24 heures dans la peau d’un itinérant: un homme d’affaires transformé

Après 24 heures dans la peau d’un itinérant, Yves Ntetu est complètement transformé. L’expérience a été souffrante, mais elle a changé l’homme d’affaires qui ne voulait pas voir d’itinérants se réchauffer dans son commerce du centre-ville de Chicoutimi en celui qui cherche à les aider.

Yves Ntetu s’était donné comme défi de passer 24 heures dehors afin de mieux comprendre ce que vivent les itinérants. L’expérience s’est avérée plus difficile qu’anticipée. 

« J’ai passé 16 heures dehors. Hier soir (mardi), j’ai dû capituler et sortir de la rue. Je m’étais réfugié dans un portique de banque, mais il faisait froid. J’avais des maux de tête et je tremblais. J’ai vécu la misère au Congo, mais ça n’a rien à voir. Là-bas, il fait chaud. Quand il fait froid, où veux-tu aller ? C’est une autre réalité, c’est marquant, raconte Yves Ntetu. Ç’a été une expérience souffrante. J’ai mal partout, mais je suis transformé. Avant, je ne voulais pas que les gens rentrent dans notre entreprise pour se réchauffer. Je trouvais que ça ne donnait pas une bonne image de l’entreprise. Maintenant, je crois qu’il faut investir pour les aider. »

Yves Ntetu s’est rendu à la Maison des sans-abri de Chicoutimi, ressource qui affichait complet. 

« On m’a offert de m’installer sur un divan. Il n’y avait qu’une personne responsable. Il y a un manque d’effectifs. Ça pourrait même être dangereux. C’est la seule maison pour le Saguenay–Lac-Saint-Jean et la Côte-Nord », déplore-t-il. 

Au cours de la nuit, Yves Ntetu en a vu de toutes les couleurs. Des personnes lui ont confié leurs histoires d’horreur; d’autres ont fait preuve de violence ou consommé jusqu’à déraper. 

« Les gens sont dans le besoin », explique celui qui a aussi été surpris par le regard que les gens posaient sur lui dans la rue. 

« Je sentais le dédain. Je me suis rendu compte que moi aussi, j’étais comme ça. »

L’homme d’affaires ne ressort pas indemne de son expérience. Il espère maintenant faire une différence en donnant et en incitant d’autres gens du milieu des affaires à l’imiter. 

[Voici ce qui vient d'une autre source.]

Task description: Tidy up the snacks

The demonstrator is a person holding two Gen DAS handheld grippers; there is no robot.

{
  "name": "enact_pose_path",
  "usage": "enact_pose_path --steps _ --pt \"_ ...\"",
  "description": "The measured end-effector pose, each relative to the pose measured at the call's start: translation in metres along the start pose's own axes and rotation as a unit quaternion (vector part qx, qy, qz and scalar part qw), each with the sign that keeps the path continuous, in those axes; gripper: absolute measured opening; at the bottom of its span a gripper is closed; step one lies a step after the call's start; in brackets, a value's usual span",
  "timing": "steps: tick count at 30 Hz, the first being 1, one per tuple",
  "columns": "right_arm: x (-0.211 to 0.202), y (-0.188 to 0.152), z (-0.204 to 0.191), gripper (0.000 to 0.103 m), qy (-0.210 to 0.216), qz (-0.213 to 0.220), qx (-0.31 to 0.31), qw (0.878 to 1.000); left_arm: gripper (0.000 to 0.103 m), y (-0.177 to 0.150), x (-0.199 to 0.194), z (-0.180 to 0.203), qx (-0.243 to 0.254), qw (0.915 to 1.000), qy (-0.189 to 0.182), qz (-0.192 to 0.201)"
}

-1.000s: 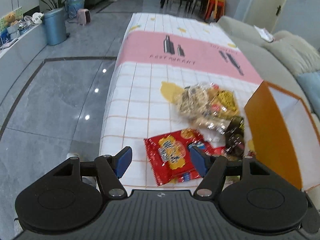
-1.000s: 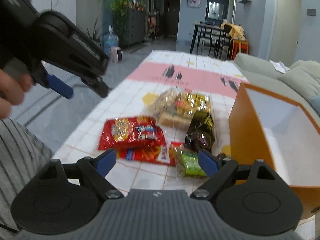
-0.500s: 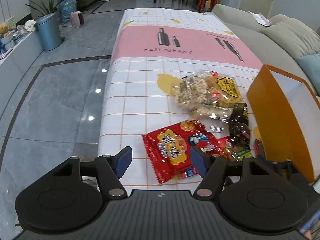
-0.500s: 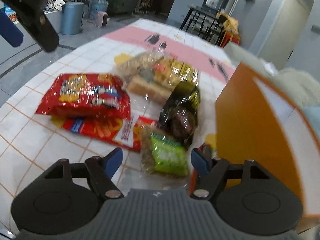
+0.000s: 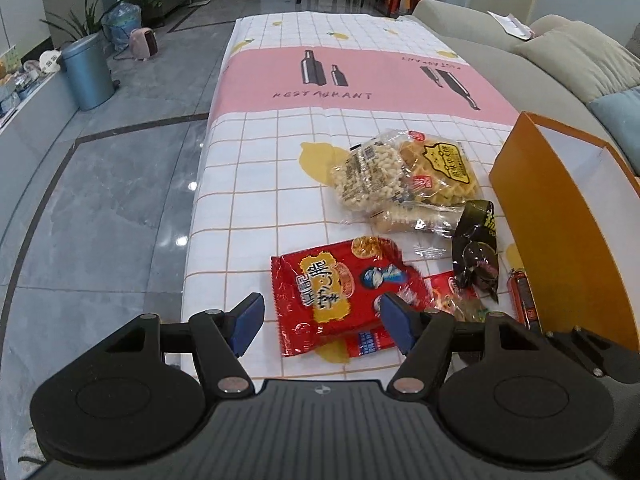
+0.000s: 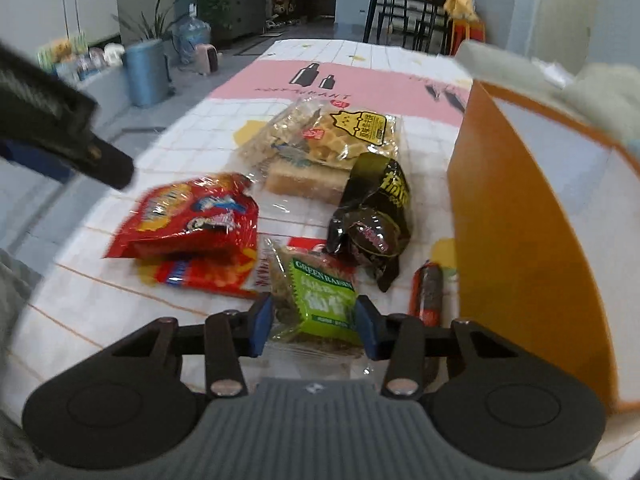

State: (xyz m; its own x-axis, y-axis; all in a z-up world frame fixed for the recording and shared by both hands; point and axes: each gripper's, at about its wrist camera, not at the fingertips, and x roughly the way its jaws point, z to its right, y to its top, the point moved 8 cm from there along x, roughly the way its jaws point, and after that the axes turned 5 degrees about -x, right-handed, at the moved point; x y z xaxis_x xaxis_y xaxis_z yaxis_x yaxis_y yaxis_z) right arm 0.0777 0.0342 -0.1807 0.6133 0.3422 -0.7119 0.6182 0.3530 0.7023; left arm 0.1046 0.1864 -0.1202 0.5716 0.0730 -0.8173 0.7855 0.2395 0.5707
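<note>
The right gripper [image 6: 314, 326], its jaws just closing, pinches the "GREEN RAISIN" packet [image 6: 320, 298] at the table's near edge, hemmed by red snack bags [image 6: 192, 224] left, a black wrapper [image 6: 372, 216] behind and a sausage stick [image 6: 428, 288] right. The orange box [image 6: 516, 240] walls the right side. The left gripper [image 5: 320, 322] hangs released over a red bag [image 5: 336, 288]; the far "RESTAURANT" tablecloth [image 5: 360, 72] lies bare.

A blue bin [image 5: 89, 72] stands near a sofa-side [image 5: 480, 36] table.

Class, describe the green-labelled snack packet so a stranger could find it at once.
Start at the tall orange box on the checked tablecloth. Beside it lie snacks; nearest the camera, between the right gripper fingers, is a clear packet. Only it has a bright green label.
</note>
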Motion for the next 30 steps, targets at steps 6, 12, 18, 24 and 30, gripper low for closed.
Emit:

« Les gens d’affaires doivent intervenir pour garder cette maison ouverte. Ils sont en débordement. »

Son entreprise, Boyaux Saguenay, viendra en aide aux sans-abri. « L’entreprise va donner chaque mois un montant d’argent. On va aussi aménager un petit espace à l’intérieur du garage pour recevoir quelques personnes lorsque la Maison des sans-abri déborde. Un gardien de nuit sera sur place. Évidemment, ce n’est pas un travailleur social, les gens devront donc passer par la Maison des sans-abri préalablement afin d’être évalués », explique celui dont l’entreprise est située sur la rue du Havre, au centre-ville de Chicoutimi. 

Un montant sera aussi versé à la Soupe populaire. Pour sa part, Yves Ntetu s’engage à donner de son temps. « Je vais faire moi-même quelques heures de bénévolat », promet-il. 

Des gens ont aussi appelé chez Boyaux Saguenay afin de savoir comment faire des dons. « Mon expérience a eu des échos. Je suis très content. C’est un débat de société qu’on doit avoir. Il faut que des investissements soient faits. »

Situation critique 

La situation est telle à la Maison des sans-abri de Chicoutimi que Saguenay a consenti à une avance de fonds à la fin du mois de décembre. « La situation était critique. Elle est en état d’urgence. Nous avons fait une avance de 50 000 $, montant qui sera soustrait des 105 000 $ attribués pour 2019. Les conseillers ont aussi tenté d’aider en donnant. Ça nous a tous touchés. Des maisons de chambres sont disparues en 2018. Ç’a créé un besoin encore plus grand », affirme la conseillère municipale et présidente de la Commission des services communautaires, Brigitte Bergeron.